**About this exercise**
How many lines in the data that follows contain the word "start"? Only that number is needed.

**Source material**
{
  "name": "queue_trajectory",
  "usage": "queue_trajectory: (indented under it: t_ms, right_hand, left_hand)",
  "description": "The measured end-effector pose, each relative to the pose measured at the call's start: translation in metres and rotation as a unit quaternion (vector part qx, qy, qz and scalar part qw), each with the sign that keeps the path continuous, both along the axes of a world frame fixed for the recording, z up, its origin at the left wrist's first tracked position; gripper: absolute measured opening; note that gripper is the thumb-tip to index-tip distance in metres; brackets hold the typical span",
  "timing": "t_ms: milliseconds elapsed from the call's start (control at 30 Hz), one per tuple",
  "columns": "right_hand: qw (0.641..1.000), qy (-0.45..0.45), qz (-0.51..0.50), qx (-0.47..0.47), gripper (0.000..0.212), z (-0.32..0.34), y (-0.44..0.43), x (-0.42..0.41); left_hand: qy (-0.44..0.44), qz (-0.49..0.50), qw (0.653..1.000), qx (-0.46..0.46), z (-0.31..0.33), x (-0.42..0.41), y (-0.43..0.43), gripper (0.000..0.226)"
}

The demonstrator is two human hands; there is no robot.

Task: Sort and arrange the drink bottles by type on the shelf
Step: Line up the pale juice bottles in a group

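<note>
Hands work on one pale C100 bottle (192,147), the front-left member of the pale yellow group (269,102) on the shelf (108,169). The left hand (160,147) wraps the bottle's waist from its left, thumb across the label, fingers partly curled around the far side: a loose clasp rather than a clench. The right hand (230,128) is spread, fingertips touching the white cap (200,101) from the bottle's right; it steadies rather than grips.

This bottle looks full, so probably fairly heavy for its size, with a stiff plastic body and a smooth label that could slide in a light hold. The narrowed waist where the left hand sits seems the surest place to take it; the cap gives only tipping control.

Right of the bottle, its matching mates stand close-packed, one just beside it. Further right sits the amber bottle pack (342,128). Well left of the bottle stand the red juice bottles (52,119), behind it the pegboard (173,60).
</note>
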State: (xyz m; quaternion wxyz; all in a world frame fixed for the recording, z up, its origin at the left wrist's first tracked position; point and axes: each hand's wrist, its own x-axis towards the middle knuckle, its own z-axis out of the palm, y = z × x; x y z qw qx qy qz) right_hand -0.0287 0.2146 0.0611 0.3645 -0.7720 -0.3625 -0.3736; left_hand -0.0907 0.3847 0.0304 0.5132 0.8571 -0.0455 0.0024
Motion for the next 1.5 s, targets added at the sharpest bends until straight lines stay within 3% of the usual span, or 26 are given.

**Expected output**
2